Thursday, September 29, 2011
Appereance
As we were talking in class about how appearance is such a
strong theme in Wide Sargasso Sea, it
got me thinking about how that people choosing to get married to someone too
much based on appearance is still a large problem today. How many times do you
see people fall for each other based on all the superficial attractions and not
take the time to figure out if there is anything else to that person and if
they are compatible in that way. It makes me wonder if the divorce rate would
decline at all if more people stopped looking at the artificial and got to know
each other and made sure there was more that we were attracted to then just the
outside appearance. Referring back to the books, since most of Jane Eyre it
talks about how Jane was particularly beautiful, does that mean that the
experience of marrying Bertha based solely on appearance has taught him to look
beyond the physical appearance and see the inner beauty in Jane? It seems to be
part of his journey in becoming a better person that eventually allowed him to
end up with Jane and “live happily ever after”. It also leads me to wonder if
he had met Jane before he went through the experience with Bertha if he would
have considered her as a potential mate as he wouldn’t have been overcome with
her beauty like he was with Bertha.
Monday, September 19, 2011
Writing about her own life?
There have been several references in the footnotes about parallels
between Jane Eyre and Charlotte Bronte’s life. It was noted that Lowood was
patterned after the school she attended and that Helen Burns was thought to be
a representation of her sister that died of consumption. Also we have mentioned
numerous times in class how Bronte was a governess as well so that she has some
firsthand experience. These factors combined made me wonder how much of the
rest of the story reflects Charlotte Bronte’s life as well. In fact when I
looked into it, there is a picture on her Wikipedia (http://en.wikipedia.org/wiki/Charlotte_Bronte)

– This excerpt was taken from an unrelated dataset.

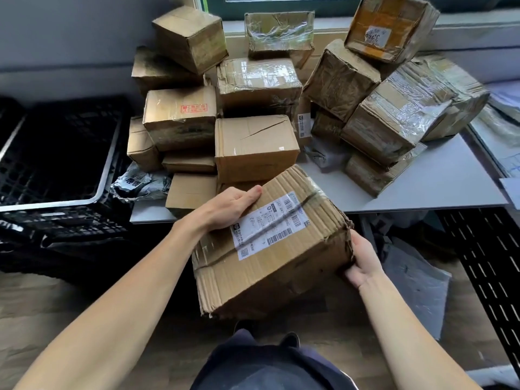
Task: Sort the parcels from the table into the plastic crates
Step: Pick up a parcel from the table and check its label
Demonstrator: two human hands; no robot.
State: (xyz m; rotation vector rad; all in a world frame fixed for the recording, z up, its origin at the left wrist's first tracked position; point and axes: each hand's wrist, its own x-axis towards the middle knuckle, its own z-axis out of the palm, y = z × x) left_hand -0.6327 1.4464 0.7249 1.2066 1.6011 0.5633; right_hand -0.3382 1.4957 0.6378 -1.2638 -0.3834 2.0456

page of the first edition of Jane Eyre and it calls it an autobiography. To me this could simply be the fact that the
voice of the novel is Jane Eyre herself telling us about her life, but alludes
to the fact that there are at least pieces of the story that are derived from
Bronte’s own experiences. There are also several references to some of her
other works that say she took experiences from her life that she used to build
those novels as well. I find myself wondering as I read each part of the novel
if it has something to do with Bronte’s life. For example did she have a Mr. Rochester?